▶ _What is expected_
Output all the data exactly as it appears below.
------------------------------------------------------------------------
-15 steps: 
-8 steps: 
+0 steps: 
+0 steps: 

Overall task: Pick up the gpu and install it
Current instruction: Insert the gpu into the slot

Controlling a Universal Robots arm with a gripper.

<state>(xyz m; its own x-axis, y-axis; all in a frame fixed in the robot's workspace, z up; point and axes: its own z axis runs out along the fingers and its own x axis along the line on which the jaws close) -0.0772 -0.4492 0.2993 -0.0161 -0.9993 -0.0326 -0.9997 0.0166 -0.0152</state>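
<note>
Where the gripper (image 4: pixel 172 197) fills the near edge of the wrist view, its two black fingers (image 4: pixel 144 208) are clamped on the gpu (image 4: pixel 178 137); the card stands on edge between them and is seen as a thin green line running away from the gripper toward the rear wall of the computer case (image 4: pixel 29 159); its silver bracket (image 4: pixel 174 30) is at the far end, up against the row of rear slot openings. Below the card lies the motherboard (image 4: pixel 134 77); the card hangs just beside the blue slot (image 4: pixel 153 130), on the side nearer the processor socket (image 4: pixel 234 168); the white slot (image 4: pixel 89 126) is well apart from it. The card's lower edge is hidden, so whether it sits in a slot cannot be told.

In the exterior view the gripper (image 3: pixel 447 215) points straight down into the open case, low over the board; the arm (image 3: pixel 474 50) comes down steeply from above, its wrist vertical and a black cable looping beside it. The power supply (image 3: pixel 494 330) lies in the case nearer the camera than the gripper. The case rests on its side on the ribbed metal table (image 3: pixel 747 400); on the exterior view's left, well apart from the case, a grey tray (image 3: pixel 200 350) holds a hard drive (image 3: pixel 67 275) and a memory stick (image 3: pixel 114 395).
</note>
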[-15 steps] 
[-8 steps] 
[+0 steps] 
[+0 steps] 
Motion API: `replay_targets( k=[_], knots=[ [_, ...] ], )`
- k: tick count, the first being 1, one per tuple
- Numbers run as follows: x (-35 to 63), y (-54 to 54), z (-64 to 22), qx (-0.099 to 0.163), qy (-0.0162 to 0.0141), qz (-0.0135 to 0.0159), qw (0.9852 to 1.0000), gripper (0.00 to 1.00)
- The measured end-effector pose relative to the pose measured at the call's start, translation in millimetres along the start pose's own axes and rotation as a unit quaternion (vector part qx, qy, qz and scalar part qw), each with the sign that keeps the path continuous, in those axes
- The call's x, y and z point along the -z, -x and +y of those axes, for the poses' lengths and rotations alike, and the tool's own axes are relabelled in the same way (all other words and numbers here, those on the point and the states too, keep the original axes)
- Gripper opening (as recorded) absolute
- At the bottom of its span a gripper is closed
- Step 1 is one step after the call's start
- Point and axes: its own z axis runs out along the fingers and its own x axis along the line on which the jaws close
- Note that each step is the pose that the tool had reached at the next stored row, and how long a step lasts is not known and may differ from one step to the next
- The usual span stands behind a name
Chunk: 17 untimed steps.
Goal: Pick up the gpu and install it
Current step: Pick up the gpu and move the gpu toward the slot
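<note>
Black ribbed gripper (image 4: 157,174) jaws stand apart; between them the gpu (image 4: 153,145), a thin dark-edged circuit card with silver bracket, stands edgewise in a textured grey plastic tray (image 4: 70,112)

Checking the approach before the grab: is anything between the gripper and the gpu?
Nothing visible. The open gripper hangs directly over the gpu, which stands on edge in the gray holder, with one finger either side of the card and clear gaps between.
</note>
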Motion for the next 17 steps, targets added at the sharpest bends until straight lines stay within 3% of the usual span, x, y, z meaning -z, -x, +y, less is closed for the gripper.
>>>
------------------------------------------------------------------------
▶ _Written response_
-15 steps: 
-8 steps: 
+0 steps: 
+0 steps: 

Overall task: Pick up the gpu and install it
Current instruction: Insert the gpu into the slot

Controlling a Universal Robots arm with a gripper.

<state>(xyz m; its own x-axis, y-axis; all in a frame fixed in the robot's workspace, z up; point and axes: its own z axis runs out along the fingers and its own x axis along the line on which the jaws close) -0.0772 -0.4492 0.2993 -0.0161 -0.9993 -0.0326 -0.9997 0.0166 -0.0152</state>
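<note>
Where the gripper (image 4: pixel 172 197) fills the near edge of the wrist view, its two black fingers (image 4: pixel 144 208) are clamped on the gpu (image 4: pixel 178 137); the card stands on edge between them and is seen as a thin green line running away from the gripper toward the rear wall of the computer case (image 4: pixel 29 159); its silver bracket (image 4: pixel 174 30) is at the far end, up against the row of rear slot openings. Below the card lies the motherboard (image 4: pixel 134 77); the card hangs just beside the blue slot (image 4: pixel 153 130), on the side nearer the processor socket (image 4: pixel 234 168); the white slot (image 4: pixel 89 126) is well apart from it. The card's lower edge is hidden, so whether it sits in a slot cannot be told.

In the exterior view the gripper (image 3: pixel 447 215) points straight down into the open case, low over the board; the arm (image 3: pixel 474 50) comes down steeply from above, its wrist vertical and a black cable looping beside it. The power supply (image 3: pixel 494 330) lies in the case nearer the camera than the gripper. The case rests on its side on the ribbed metal table (image 3: pixel 747 400); on the exterior view's left, well apart from the case, a grey tray (image 3: pixel 200 350) holds a hard drive (image 3: pixel 67 275) and a memory stick (image 3: pixel 114 395).
</note>
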[-15 steps] 
[-8 steps] 
[+0 steps] 
[+0 steps] 
Motion API: `replay_targets( k=[_], knots=[ [_, ...] ], )`
- k: tick count, the first being 1, one per tuple
- Numbers run as follows: x (-35 to 63), y (-54 to 54), z (-64 to 22), qx (-0.099 to 0.163), qy (-0.0162 to 0.0141), qz (-0.0135 to 0.0159), qw (0.9852 to 1.0000), gripper (0.00 to 1.00)
- The measured end-effector pose relative to the pose measured at the call's start, translation in millimetres along the start pose's own axes and rotation as a unit quaternion (vector part qx, qy, qz and scalar part qw), each with the sign that keeps the path continuous, in those axes
- The call's x, y and z point along the -z, -x and +y of those axes, for the poses' lengths and rotations alike, and the tool's own axes are relabelled in the same way (all other words and numbers here, those on the point and the states too, keep the original axes)
- Gripper opening (as recorded) absolute
- At the bottom of its span a gripper is closed
- Step 1 is one step after the call's start
- Point and axes: its own z axis runs out along the fingers and its own x axis along the line on which the jaws close
- Note that each step is the pose that the tool had reached at the next stored row, and how long a step lasts is not known and may differ from one step to the next
- The usual span stands behind a name
Chunk: 17 untimed steps.
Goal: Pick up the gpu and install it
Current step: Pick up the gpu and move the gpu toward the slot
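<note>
Black ribbed gripper (image 4: 157,174) jaws stand apart; between them the gpu (image 4: 153,145), a thin dark-edged circuit card with silver bracket, stands edgewise in a textured grey plastic tray (image 4: 70,112)

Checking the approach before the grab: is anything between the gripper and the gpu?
Nothing visible. The open gripper hangs directly over the gpu, which stands on edge in the gray holder, with one finger either side of the card and clear gaps between.
</note>
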Motion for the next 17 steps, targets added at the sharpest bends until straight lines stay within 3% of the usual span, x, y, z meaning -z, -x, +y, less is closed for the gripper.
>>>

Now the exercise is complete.